“el modo de actuar de Dios —muy distinto del nuestro— nos da consuelo,
fuerza y esperanza porque Dios no retira su «sí». Ante los contrastes en las
relaciones humanas, a menudo incluso en las relaciones familiares, tendemos a
no perseverar en el amor gratuito, que cuesta esfuerzo y sacrificio. Dios, en
cambio, nunca se cansa de nosotros, nunca se cansa de tener paciencia con
nosotros, y con su inmensa misericordia siempre nos precede, sale él primero a
nuestro encuentro; su «sí» es completamente fiable. En el acontecimiento de la
cruz nos revela la medida de su amor, que no calcula y no tiene medida. San
Pablo, en la Carta a Tito, escribe: «Se manifestó la bondad de Dios, nuestro
Salvador, y su amor al hombre» (Tt 3, 4). Y para que este «sí» se
renueve cada día «nos ungió, nos selló y ha puesto su Espíritu como prenda en
nuestros corazones» (2 Co 1, 21b-22).
De hecho, es el Espíritu Santo quien hace continuamente presente y vivo
el «sí» de Dios en Jesucristo y crea en nuestro corazón el deseo de seguirlo
para entrar totalmente, un día, en su amor, cuando recibiremos una morada en
los cielos no construida por manos humanas.
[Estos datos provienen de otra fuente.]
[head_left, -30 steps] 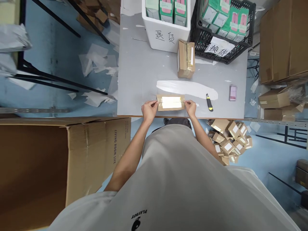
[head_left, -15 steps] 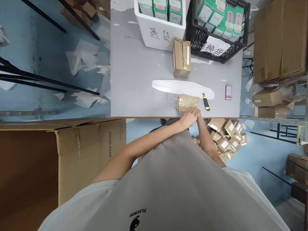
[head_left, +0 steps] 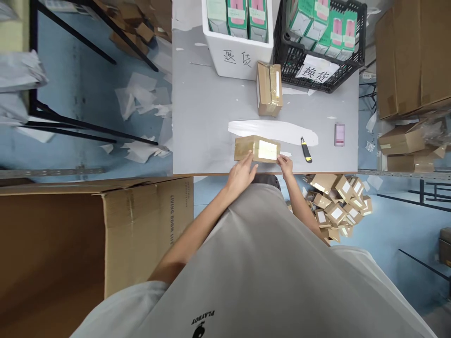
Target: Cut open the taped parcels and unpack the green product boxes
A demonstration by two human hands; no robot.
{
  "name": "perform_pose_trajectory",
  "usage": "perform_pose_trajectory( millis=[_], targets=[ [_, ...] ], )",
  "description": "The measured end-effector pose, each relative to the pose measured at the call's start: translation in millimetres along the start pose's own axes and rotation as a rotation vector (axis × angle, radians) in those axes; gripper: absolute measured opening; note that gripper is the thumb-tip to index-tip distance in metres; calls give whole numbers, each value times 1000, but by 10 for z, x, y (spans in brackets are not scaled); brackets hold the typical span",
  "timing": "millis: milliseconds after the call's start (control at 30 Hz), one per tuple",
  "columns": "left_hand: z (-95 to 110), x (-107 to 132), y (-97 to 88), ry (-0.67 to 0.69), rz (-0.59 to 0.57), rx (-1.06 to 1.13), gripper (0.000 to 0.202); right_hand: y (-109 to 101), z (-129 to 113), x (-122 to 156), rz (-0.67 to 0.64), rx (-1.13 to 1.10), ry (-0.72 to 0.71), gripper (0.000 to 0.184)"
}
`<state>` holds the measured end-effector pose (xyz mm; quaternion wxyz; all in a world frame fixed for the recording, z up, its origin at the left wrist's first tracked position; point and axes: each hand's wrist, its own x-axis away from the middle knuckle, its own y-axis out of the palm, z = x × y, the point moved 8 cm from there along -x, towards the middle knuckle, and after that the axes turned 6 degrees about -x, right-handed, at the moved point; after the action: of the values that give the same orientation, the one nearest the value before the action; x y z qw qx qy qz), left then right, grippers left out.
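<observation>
A small taped cardboard box [head_left: 244,148] with a white label lies at the table's near edge. My left hand [head_left: 241,175] rests against its near left side, fingers stretched out and the thumb apart. At the box's right end is my right hand [head_left: 286,165], its fingers pinched together on the near corner. Whether they also grip a bit of tape or label is too small to tell. To the right of the box lies a yellow and black utility knife [head_left: 306,150], and behind the box a long white strip [head_left: 268,129] lies on the grey table [head_left: 200,122].
A second cardboard box [head_left: 269,89] stands farther back, before a white bin [head_left: 236,61] and a black crate [head_left: 329,87] holding green cartons. A pink phone-like object [head_left: 339,135] lies right. Large cartons [head_left: 148,225] stand left; small boxes [head_left: 336,213] are piled on the floor.
The box has turned, so its white label now shows. My left hand has moved left, away from my right hand, and its fingers have spread. My right hand stays at the box's right end.
</observation>
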<state>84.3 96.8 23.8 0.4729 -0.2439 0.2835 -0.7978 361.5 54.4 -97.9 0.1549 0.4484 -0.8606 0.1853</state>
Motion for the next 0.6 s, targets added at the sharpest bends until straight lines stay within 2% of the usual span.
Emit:
perform_pose_trajectory(
  millis=[133,200,333,433,500,600],
  targets=[
    [-826,15,-197,-383,157,104,44,430,-152,121,-17,59,-24,48],
    [-1104,-34,-227,-507,197,131,37,593,-279,179,-15,140,-68,41],
    [-1312,-191,-165,-527,246,244,33,689,-662,354,-15,306,-236,40],
    [-1439,-190,131,-646,212,603,24,803,-1050,659,-82,437,-482,44],
    [-1490,-136,388,-737,153,834,15,1025,-1224,940,-178,586,-623,44],
    [-1543,-37,633,-785,83,972,13,1519,-1214,1346,-437,846,-705,41]
  ],
)
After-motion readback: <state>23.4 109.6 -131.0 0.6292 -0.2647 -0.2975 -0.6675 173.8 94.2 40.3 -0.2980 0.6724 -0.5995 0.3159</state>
No hay ninguna persona que no sea
alcanzada e interpelada por este amor fiel, capaz de esperar incluso a quienes
siguen respondiendo con el «no» del rechazo y del endurecimiento del corazón.
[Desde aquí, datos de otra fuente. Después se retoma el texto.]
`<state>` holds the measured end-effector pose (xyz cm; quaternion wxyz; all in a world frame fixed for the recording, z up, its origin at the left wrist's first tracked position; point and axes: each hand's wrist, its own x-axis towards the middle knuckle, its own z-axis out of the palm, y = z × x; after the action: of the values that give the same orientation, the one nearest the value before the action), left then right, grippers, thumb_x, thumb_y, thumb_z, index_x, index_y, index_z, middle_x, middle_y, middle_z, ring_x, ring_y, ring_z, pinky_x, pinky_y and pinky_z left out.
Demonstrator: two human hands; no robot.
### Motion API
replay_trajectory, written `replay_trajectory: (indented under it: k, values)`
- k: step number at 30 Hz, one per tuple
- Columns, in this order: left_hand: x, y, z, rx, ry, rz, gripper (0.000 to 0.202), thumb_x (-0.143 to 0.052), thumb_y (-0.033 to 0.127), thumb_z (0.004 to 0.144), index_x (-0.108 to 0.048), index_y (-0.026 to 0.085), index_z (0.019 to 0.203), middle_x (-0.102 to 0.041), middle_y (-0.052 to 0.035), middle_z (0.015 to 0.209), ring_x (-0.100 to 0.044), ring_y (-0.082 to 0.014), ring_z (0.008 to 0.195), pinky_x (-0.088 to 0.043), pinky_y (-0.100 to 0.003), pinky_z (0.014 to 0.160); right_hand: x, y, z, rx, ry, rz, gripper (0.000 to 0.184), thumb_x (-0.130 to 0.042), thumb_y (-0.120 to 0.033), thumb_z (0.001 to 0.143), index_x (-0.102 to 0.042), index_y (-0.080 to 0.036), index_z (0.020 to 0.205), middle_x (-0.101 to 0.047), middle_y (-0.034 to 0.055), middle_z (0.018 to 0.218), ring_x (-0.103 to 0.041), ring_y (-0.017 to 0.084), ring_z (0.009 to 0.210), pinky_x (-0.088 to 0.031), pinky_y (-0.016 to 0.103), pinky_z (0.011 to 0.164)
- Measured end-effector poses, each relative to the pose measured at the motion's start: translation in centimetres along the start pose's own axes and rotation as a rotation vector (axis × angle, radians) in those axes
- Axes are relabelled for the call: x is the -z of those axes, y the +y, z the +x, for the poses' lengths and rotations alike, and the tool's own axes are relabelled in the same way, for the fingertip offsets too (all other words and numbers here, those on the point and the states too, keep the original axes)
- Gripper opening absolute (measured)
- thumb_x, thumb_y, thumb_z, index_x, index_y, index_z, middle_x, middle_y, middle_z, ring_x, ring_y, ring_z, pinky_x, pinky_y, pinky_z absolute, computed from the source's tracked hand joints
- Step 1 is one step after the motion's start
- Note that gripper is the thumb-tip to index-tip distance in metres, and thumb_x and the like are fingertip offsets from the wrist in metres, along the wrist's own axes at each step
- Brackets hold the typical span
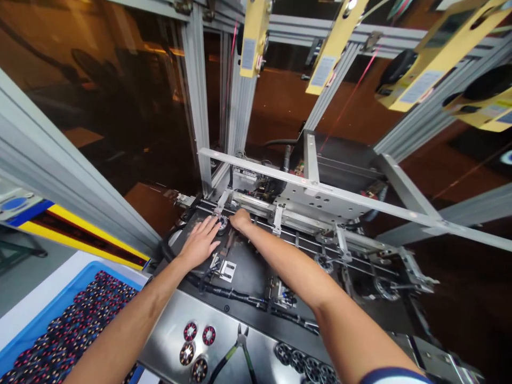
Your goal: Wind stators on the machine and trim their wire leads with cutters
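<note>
My left hand [202, 241] lies over the black machine bed with its fingers stretched out, fingertips touching or just beside a round metal stator core [222, 224]. Just right of that core is my right hand [240, 218], fingers curled in; what they hold, if anything, is hidden. A metal slide arm [222, 201] stands right behind the core. Nearer me, a small bracket with a slotted metal plate [228, 270] is fixed to the bed. Further right along the rails sit another round core [324, 263] and one more [386, 288].
Diagonal cutters [241, 341] lie on the steel ledge [168, 320]. Wound stators [190, 331] lie left of them, bare cores [298, 360] right. A blue tray [24, 325] full of wound stators stands left. A metal bar [272, 172] crosses behind my hands; yellow units [254, 40] hang overhead.
</note>
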<state>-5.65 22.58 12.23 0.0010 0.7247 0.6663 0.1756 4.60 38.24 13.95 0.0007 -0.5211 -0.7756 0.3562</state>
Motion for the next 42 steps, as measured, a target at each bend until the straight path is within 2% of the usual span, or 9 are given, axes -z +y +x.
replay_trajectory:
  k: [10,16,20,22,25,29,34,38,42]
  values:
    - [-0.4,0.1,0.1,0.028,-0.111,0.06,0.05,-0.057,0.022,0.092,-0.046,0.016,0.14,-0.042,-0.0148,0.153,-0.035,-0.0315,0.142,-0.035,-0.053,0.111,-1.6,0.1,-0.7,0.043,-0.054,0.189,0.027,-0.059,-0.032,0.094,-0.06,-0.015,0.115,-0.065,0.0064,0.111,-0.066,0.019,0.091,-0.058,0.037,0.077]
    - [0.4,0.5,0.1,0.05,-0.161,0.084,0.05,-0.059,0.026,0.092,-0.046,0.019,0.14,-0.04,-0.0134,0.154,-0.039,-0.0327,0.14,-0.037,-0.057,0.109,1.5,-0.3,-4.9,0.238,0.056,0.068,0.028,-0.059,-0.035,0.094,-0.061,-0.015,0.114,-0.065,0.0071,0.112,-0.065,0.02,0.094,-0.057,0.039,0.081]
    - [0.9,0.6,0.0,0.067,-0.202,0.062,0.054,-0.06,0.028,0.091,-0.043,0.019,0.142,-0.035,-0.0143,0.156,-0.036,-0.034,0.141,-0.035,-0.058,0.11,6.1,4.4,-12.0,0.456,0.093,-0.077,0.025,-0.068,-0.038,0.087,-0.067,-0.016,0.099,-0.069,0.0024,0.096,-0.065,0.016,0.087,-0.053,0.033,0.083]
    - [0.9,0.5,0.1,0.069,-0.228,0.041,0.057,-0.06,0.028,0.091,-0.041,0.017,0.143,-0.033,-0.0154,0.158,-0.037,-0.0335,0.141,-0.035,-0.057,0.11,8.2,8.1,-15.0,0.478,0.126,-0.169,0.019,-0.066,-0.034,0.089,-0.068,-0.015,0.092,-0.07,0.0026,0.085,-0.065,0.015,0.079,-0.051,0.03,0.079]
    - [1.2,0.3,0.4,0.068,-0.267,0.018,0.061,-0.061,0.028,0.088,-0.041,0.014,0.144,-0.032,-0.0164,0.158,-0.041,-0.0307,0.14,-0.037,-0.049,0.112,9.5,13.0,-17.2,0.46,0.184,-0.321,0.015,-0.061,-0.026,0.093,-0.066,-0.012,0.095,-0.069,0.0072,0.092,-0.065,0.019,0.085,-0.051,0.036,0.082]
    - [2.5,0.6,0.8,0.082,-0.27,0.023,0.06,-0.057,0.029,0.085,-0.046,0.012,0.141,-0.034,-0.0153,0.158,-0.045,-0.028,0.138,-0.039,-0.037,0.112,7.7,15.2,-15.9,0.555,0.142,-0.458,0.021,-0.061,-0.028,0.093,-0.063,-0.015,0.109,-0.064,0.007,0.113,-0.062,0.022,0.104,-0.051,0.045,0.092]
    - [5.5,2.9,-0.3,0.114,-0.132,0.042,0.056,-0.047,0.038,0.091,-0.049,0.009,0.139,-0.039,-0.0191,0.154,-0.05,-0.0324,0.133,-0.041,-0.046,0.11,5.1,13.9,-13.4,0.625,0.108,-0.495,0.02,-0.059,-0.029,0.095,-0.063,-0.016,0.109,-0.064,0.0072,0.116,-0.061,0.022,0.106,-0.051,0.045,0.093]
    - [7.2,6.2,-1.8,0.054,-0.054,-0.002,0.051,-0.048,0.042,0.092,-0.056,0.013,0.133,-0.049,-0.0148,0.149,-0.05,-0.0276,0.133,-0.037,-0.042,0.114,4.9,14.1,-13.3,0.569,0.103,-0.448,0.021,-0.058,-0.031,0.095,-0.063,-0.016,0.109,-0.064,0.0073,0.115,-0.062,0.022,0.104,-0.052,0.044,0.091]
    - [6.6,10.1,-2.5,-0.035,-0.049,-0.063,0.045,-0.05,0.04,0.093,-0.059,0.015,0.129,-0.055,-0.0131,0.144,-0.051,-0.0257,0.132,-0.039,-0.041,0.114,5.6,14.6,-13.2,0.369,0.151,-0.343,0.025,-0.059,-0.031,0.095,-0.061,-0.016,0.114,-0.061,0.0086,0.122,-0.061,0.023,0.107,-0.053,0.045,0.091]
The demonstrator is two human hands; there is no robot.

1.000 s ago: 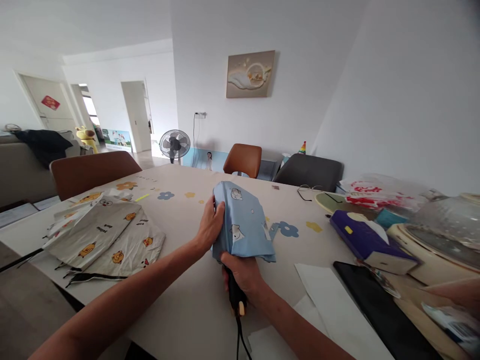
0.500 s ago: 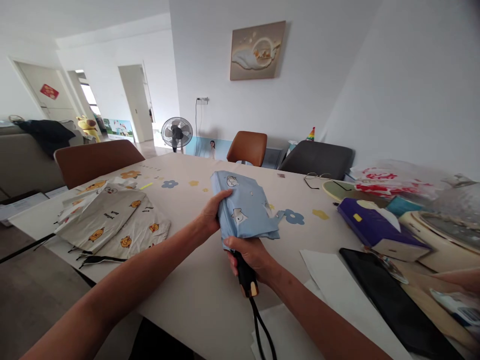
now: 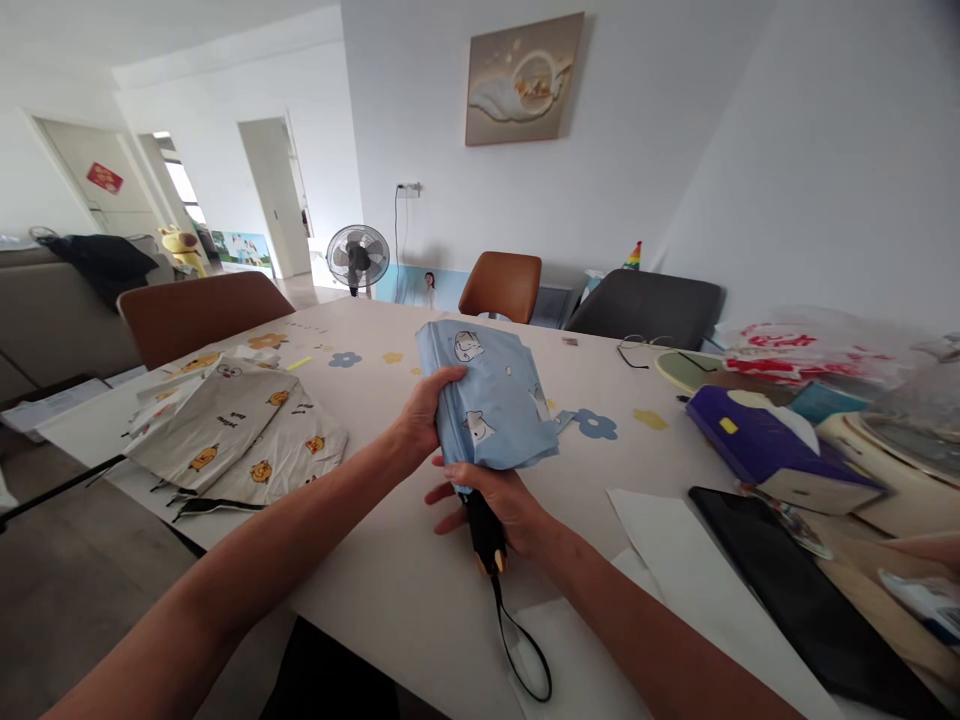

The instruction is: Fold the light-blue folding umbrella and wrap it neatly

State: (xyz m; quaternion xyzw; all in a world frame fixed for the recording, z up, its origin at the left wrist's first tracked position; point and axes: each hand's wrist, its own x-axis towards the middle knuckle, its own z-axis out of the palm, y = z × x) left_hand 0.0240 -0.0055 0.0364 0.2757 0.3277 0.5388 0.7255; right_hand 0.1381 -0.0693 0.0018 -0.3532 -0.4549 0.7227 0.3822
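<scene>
A folded light-blue umbrella with small animal prints is held just above the table. My left hand is closed around the left side of its bunched canopy. My right hand grips the black handle under the fabric, with the index finger sticking out to the left. A black wrist strap dangles from the handle's end over the table edge.
A grey umbrella with orange bear prints lies flat at the left. At the right are white paper sheets, a black tablet, a purple tissue box, glasses and red-printed bags. Brown chairs stand around.
The umbrella has been lifted and tilted a little, the right hand's index finger has come off the handle, and the strap now hangs in full view. The camera has tipped down slightly.
</scene>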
Dios nos espera, siempre nos busca, quiere acogernos en la comunión con él para
darnos a cada uno de nosotros plenitud de vida, de esperanza y de paz.
En el «sí» fiel de Dios se injerta el «amén» de la Iglesia que resuena
en todas las acciones de la liturgia: «amén» es la respuesta de la fe con la
que concluye siempre nuestra oración personal y comunitaria, y que expresa
nuestro «sí» a la iniciativa de Dios. A menudo respondemos de forma rutinaria
con nuestro «amén» en la oración, sin fijarnos en su significado profundo. Este
término deriva de ’aman que en hebreo y en arameo significa «hacer
estable», «consolidar» y, en consecuencia, «estar seguro», «decir la verdad».
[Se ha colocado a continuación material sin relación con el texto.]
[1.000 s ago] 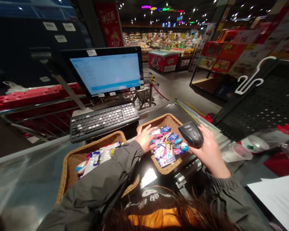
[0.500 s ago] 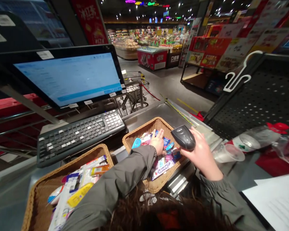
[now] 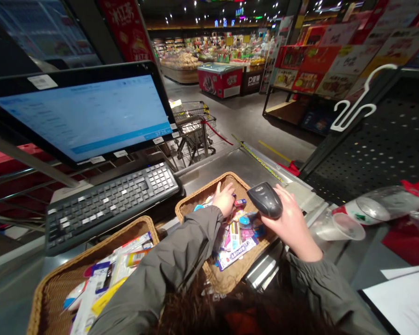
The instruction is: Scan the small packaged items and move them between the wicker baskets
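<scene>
Steel worktop (image 3: 230,160) carries a brown wicker basket (image 3: 199,193) heaped with small bright packets (image 3: 235,246). Right hand (image 3: 293,228) hovers over its right rim, fingers wrapped round a dark, rounded scanner (image 3: 266,199). Left hand (image 3: 224,200) lies among the packets at the far side; whether its fingers grip one cannot be told

Bare steel desk (image 3: 230,163) open beyond the right wicker basket (image 3: 195,197), keyboard (image 3: 111,200) and monitor (image 3: 80,111) crowding its left, perforated panel (image 3: 387,144) walling the right, plastic cup (image 3: 335,226) just right of the right hand (image 3: 289,223) gripping the barcode scanner (image 3: 265,199), packets (image 3: 235,237) packed around the left hand (image 3: 224,199)
</scene>
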Action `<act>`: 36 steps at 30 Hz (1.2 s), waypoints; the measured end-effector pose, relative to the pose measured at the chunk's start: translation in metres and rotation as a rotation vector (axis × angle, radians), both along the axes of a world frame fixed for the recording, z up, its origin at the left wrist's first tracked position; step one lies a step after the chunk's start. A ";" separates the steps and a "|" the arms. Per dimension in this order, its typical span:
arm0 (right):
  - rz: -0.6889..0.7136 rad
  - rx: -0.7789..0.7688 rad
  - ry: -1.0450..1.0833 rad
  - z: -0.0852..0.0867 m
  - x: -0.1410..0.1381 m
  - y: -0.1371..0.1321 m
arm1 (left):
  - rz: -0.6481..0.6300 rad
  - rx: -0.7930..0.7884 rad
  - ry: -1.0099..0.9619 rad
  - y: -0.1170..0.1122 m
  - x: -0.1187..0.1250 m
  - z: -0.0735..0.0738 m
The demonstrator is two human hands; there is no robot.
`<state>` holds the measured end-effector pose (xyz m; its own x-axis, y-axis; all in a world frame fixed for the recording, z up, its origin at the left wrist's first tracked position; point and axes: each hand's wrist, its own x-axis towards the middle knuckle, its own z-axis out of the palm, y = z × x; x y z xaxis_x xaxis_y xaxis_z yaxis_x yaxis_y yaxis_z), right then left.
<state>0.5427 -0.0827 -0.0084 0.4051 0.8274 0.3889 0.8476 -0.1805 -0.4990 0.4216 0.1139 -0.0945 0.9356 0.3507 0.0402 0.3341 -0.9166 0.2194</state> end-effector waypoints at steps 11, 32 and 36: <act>0.022 0.079 -0.040 0.002 -0.002 0.001 | 0.210 -0.320 -0.385 0.065 -0.084 0.086; 0.522 0.267 -0.246 0.084 -0.123 0.021 | 0.396 0.829 -0.765 -0.028 -0.279 0.164; 0.627 0.305 -0.265 0.093 -0.155 0.022 | 0.476 0.872 -0.778 -0.038 -0.305 0.171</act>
<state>0.3878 -0.0606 0.0843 -0.2467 0.7119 0.6575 0.8448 0.4904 -0.2141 0.1167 0.0760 0.0764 0.3488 0.2255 0.9097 0.7249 -0.6802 -0.1094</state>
Si miramos la Sagrada Escritura, vemos que este «amén» se dice al final de los
Salmos de bendición y de alabanza, como por ejemplo en el Salmo 41: «A
mí, en cambio, me conservas la salud, me mantienes siempre en tu presencia.
Bendito el Señor, Dios de Israel, desde siempre y por siempre. Amén, amén» (vv.
13-14). O expresa adhesión a Dios, en el momento en que el pueblo de Israel
regresa lleno de alegría del destierro de Babilonia y dice su «sí», su «amén» a
Dios y a su Ley. En el Libro de Nehemías se narra que, después de este regreso,
«Esdras abrió el libro (de la Ley) en presencia de todo el pueblo, de modo que
toda la multitud podía verlo; al abrirlo, el pueblo entero se puso de pie.
Esdras bendijo al Señor, el Dios grande, y todo el pueblo respondió con las
manos levantadas: “Amén, amén”» (Ne 8, 5-6).
Por lo tanto, desde los inicios el «amén» de la liturgia judía se
convirtió en el «amén» de las primeras comunidades cristianas. Y el libro de la
liturgia cristiana por excelencia, el Apocalipsis de san Juan, comienza con el
«amén» de la Iglesia: «Al que nos ama y nos ha librado de nuestros pecados con
su sangre, y nos ha hecho reino y sacerdotes para Dios, su Padre. A él la
gloria y el poder por los siglos de los siglos. Amén» (Ap 1, 5b-6). Así
está escrito en el primer capítulo del Apocalipsis. Y el mismo libro se
concluye con la invocación «Amén, ¡Ven, Señor Jesús!» (Ap 22, 20).”